** Opening Data supplied block **

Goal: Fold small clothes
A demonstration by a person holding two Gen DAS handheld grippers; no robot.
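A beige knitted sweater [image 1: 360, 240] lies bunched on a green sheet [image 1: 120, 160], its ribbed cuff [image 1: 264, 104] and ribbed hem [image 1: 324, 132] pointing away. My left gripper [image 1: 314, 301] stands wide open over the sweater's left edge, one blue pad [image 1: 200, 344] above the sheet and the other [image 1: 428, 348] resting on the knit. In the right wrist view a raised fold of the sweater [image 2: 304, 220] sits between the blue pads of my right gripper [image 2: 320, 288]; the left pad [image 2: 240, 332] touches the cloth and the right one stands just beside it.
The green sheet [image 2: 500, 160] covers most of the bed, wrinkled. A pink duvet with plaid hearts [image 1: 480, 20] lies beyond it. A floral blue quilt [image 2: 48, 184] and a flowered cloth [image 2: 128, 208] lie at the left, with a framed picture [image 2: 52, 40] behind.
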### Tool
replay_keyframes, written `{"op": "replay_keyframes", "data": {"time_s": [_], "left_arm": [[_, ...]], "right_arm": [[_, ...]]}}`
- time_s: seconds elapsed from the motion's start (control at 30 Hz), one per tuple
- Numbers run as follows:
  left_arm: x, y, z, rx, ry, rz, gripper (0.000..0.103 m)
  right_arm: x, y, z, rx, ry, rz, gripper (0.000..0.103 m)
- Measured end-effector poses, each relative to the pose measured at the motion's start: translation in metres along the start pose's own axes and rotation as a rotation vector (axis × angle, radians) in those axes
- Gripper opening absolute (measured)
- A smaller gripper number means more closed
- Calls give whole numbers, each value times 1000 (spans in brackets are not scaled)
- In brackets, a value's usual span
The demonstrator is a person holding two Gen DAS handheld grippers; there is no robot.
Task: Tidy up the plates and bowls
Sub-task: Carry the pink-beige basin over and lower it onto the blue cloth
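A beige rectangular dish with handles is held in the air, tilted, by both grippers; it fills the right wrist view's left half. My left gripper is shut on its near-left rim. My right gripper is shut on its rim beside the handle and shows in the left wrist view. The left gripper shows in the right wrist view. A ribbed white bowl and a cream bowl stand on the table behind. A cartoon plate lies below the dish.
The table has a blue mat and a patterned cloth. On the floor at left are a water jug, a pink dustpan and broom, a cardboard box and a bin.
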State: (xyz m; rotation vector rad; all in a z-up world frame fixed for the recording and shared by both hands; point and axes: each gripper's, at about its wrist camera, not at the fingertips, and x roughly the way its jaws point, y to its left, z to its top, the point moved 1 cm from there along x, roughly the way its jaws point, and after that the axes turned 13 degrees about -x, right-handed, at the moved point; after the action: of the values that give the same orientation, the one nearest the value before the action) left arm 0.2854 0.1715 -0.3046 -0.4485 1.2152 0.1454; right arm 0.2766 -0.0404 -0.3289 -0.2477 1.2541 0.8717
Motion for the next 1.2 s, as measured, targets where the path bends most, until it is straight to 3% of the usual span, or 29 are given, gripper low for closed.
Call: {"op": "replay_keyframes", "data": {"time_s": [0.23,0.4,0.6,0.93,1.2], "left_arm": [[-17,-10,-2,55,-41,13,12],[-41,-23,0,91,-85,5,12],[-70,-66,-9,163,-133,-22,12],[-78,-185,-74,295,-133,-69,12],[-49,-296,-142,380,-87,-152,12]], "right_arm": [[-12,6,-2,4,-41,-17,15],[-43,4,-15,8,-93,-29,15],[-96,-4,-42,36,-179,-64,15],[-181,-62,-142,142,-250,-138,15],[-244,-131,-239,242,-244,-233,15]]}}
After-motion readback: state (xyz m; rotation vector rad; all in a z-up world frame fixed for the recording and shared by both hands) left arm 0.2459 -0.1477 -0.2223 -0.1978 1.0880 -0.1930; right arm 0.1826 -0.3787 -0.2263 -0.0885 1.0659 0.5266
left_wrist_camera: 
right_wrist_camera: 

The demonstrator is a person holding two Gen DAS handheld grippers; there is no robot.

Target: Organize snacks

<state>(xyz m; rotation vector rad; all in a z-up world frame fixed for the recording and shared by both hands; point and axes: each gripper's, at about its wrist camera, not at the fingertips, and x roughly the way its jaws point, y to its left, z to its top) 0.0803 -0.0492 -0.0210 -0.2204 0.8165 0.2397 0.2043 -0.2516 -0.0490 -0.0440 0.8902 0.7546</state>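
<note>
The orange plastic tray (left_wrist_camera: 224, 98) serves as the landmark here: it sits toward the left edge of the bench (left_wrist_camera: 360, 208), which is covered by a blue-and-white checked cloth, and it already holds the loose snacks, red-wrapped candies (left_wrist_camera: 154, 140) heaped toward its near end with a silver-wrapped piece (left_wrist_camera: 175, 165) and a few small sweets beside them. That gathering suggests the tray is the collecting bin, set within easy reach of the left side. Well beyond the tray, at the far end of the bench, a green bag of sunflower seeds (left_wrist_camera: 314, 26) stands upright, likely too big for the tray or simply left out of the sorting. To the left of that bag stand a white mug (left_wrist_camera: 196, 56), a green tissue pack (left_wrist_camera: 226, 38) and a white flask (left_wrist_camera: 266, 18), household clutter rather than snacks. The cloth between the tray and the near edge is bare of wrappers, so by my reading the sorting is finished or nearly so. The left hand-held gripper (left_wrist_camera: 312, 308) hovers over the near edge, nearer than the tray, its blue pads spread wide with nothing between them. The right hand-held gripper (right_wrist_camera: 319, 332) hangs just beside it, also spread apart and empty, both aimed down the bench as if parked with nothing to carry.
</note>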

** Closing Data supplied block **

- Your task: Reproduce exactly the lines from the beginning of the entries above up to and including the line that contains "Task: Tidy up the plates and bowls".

- Response:
Goal: Fold small clothes
A demonstration by a person holding two Gen DAS handheld grippers; no robot.
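A beige knitted sweater [image 1: 360, 240] lies bunched on a green sheet [image 1: 120, 160], its ribbed cuff [image 1: 264, 104] and ribbed hem [image 1: 324, 132] pointing away. My left gripper [image 1: 314, 301] stands wide open over the sweater's left edge, one blue pad [image 1: 200, 344] above the sheet and the other [image 1: 428, 348] resting on the knit. In the right wrist view a raised fold of the sweater [image 2: 304, 220] sits between the blue pads of my right gripper [image 2: 320, 288]; the left pad [image 2: 240, 332] touches the cloth and the right one stands just beside it.
The green sheet [image 2: 500, 160] covers most of the bed, wrinkled. A pink duvet with plaid hearts [image 1: 480, 20] lies beyond it. A floral blue quilt [image 2: 48, 184] and a flowered cloth [image 2: 128, 208] lie at the left, with a framed picture [image 2: 52, 40] behind.
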### Tool
replay_keyframes, written `{"op": "replay_keyframes", "data": {"time_s": [_], "left_arm": [[_, ...]], "right_arm": [[_, ...]]}}`
- time_s: seconds elapsed from the motion's start (control at 30 Hz), one per tuple
- Numbers run as follows:
  left_arm: x, y, z, rx, ry, rz, gripper (0.000..0.103 m)
  right_arm: x, y, z, rx, ry, rz, gripper (0.000..0.103 m)
- Measured end-effector poses, each relative to the pose measured at the motion's start: translation in metres along the start pose's own axes and rotation as a rotation vector (axis × angle, radians) in those axes
- Gripper opening absolute (measured)
- A smaller gripper number means more closed
- Calls give whole numbers, each value times 1000 (spans in brackets are not scaled)
- In brackets, a value's usual span
The demonstrator is a person holding two Gen DAS handheld grippers; there is no robot.
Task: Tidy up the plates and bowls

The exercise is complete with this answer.